**What is expected**
You are asked to filter the data below and copy every line holding "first".

**Data block**
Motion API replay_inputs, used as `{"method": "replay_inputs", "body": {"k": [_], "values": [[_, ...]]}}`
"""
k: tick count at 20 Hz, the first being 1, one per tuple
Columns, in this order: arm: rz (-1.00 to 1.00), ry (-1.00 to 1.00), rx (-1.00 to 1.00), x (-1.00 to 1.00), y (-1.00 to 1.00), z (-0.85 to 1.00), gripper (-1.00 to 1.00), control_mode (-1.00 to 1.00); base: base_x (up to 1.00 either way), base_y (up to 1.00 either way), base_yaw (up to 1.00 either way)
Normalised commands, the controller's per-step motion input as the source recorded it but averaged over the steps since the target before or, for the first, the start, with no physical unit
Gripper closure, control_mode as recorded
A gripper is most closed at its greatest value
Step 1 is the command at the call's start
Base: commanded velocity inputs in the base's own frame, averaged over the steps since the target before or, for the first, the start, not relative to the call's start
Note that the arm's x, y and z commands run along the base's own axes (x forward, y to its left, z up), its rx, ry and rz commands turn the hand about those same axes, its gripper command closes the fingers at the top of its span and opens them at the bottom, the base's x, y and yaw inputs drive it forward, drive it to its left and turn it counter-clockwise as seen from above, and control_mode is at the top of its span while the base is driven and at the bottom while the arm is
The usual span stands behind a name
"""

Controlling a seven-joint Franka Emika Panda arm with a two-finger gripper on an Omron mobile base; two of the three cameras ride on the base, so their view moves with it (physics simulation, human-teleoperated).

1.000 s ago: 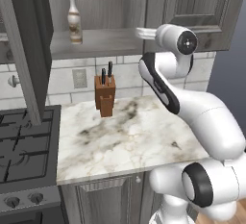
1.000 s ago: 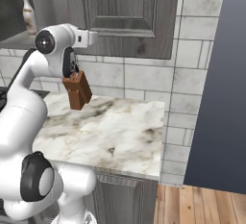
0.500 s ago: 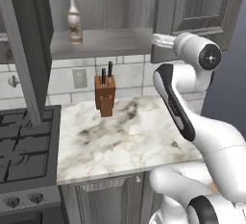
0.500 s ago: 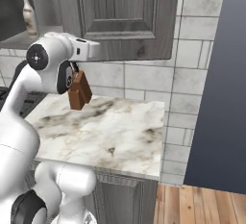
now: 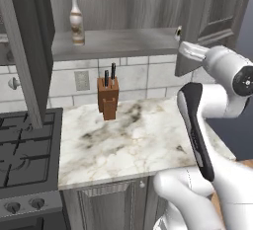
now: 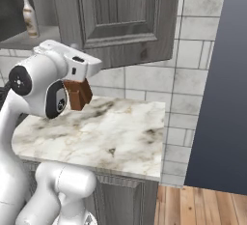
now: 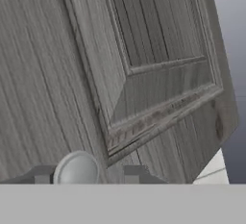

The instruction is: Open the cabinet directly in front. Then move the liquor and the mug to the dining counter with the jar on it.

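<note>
Since the earlier frame, the arm has swung rightward and the right cabinet door [image 6: 125, 16] has come further open. Cabinet [image 5: 118, 41]: both doors swung out, shelf exposed. Liquor bottle [image 5: 75, 20] stands upright at the shelf's left end, long axis vertical, neck up; open shelf lies to its right. Below, a knife block [image 5: 108, 98] sits near the back of the marble worktop [image 5: 133, 145], whose front and right parts are bare. Stove [image 5: 24, 150] adjoins the worktop's left edge. Gripper [image 7: 86, 172]: fingers part-way open, one to each side of the round metal knob [image 7: 77, 169] at the door's edge; contact with the knob cannot be told.
</note>
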Motion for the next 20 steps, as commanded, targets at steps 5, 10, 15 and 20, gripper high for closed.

**Completed task**
k: tick count at 20 Hz, the first being 1, one per tuple
Normalised commands, the controller's per-step motion input as the source recorded it but averaged over the steps since the target before or, for the first, the start, with no physical unit
Base: commanded velocity inputs in the base's own frame, averaged over the steps since the target before or, for the first, the start, not relative to the call's start

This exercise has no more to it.